O número de brasileiros inadimplentes atingiu um novo recorde em fevereiro de 2026, chegando a 81,7 milhões de pessoas, segundo levantamento do “Mapa da Inadimplência” da Serasa. Em comparação com o mesmo período de 2016, quando havia 59 milhões de negativados, o crescimento foi de 38%.
Além do aumento no número de devedores, o valor médio das dívidas também subiu. Em 2016, cada consumidor devia, em média, R$ 5.880,02. Já em 2026, esse valor passou para R$ 6.598,13, uma alta de 12,2%.
Mesmo com a redução recente da taxa básica de juros pelo Comitê de Política Monetária, que levou a Taxa Selic a 14,75%, especialistas avaliam que o cenário não deve melhorar no curto prazo.
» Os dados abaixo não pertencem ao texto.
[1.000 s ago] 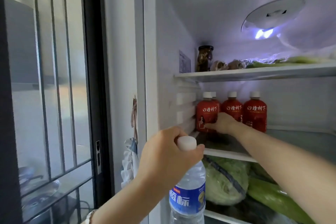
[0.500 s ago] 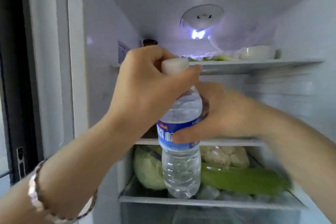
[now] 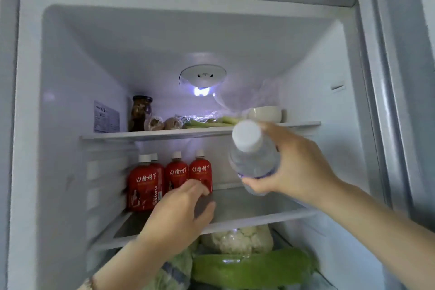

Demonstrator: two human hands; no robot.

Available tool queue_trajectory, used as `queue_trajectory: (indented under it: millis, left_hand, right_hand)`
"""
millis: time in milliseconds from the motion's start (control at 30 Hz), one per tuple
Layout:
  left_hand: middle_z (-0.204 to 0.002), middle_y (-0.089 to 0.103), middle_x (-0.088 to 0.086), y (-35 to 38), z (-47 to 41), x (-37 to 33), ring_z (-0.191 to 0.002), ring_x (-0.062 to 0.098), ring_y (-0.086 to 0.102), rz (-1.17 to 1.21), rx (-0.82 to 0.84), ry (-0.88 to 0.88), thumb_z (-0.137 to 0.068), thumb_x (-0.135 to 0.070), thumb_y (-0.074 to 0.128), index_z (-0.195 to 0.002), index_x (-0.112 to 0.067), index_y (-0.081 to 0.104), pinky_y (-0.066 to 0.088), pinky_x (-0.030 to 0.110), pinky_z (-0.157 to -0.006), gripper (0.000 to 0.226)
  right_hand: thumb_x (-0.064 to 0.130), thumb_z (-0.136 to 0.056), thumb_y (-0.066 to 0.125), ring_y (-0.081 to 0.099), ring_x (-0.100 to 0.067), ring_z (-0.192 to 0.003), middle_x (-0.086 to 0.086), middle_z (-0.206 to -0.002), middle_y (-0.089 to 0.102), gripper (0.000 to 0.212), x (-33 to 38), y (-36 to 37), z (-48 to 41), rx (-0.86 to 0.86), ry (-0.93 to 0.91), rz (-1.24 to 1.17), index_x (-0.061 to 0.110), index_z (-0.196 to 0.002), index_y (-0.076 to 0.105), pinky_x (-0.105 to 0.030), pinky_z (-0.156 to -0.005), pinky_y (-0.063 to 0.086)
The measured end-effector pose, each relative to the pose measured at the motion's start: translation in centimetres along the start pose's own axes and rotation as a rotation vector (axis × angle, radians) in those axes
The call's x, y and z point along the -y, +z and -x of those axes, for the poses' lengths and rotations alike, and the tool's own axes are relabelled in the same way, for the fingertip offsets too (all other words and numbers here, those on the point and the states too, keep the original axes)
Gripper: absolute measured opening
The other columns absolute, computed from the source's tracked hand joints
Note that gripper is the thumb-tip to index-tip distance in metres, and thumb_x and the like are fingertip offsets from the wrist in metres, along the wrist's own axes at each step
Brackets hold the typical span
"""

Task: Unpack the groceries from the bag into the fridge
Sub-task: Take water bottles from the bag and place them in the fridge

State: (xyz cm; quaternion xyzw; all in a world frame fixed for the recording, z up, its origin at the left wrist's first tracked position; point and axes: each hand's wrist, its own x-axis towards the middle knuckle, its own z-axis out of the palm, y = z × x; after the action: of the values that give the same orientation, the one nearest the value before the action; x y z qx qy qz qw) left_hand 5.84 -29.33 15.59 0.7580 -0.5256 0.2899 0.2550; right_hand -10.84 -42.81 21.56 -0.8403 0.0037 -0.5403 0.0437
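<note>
A clear water bottle [image 3: 253, 160] with a white cap and blue label hangs in front of the right part of the fridge, cap tilted toward me. My right hand [image 3: 296, 167] grips it round the body, just above the middle shelf [image 3: 259, 216]. Several red drink bottles [image 3: 146, 183] with white caps stand at the left back of that shelf. My left hand [image 3: 179, 212] reaches onto the shelf, its fingertips touching the base of the rightmost red bottle [image 3: 201, 172], thumb spread apart. No grocery bag is in view.
The top shelf [image 3: 150, 134] carries a dark jar [image 3: 140, 113], wrapped vegetables and a white bowl [image 3: 264, 113]. Below the middle shelf lie a cauliflower [image 3: 237, 239], a long green vegetable [image 3: 249, 268] and a cabbage. The open fridge door [image 3: 400, 101] stands at the right.
The water bottle has passed from my left hand to my right and moved to the right. My left hand has let go and reached in to the red bottles.
</note>
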Motion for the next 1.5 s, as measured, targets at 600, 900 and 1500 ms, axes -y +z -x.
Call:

A inadimplência vem batendo recordes consecutivos desde 2021.
De acordo com a economista-chefe da Serasa, Camila Abdelmalack, a inadimplência não depende apenas dos juros, mas também do nível de atividade econômica. Mesmo em períodos de juros mais baixos, como em 2020, o número de inadimplentes já era elevado.
Outro fator de pressão é o alto comprometimento da renda. Em média, os brasileiros destinam 70,5% do que ganham para despesas básicas, como moradia, contas de consumo e pagamento de dívidas. Com isso, débitos em atraso acabam ficando em segundo plano.
Segundo Aline Vieira, o aumento do custo de vida tem agravado a situação. Cerca de 70% dos brasileiros relatam que os gastos subiram no último ano, principalmente com supermercado, contas recorrentes e moradia.
O perfil da inadimplência também mudou ao longo dos anos. Hoje, ela se concentra principalmente entre pessoas de menor renda: 48% dos inadimplentes ganham até um salário mínimo, e 30% recebem até dois salários mínimos. As mulheres passaram a representar mais da metade desse público, muitas vezes por serem as principais responsáveis financeiras do lar.
Além disso, houve crescimento da participação de idosos, que já correspondem a 19% dos negativados grupo mais exposto a golpes financeiros, especialmente com o avanço de tecnologias digitais.
O setor financeiro segue como principal origem das dívidas, respondendo por cerca de 45% dos débitos aumento significativo em relação ao período pré-pandemia. Com isso, o crédito disponível tende a ficar mais caro e restrito, dificultando ainda mais a recuperação financeira das famílias.
A expectativa, segundo especialistas, é de que o país ainda enfrente um período prolongado de alta inadimplência, impulsionado pelo custo de vida elevado, crédito caro e incertezas econômicas.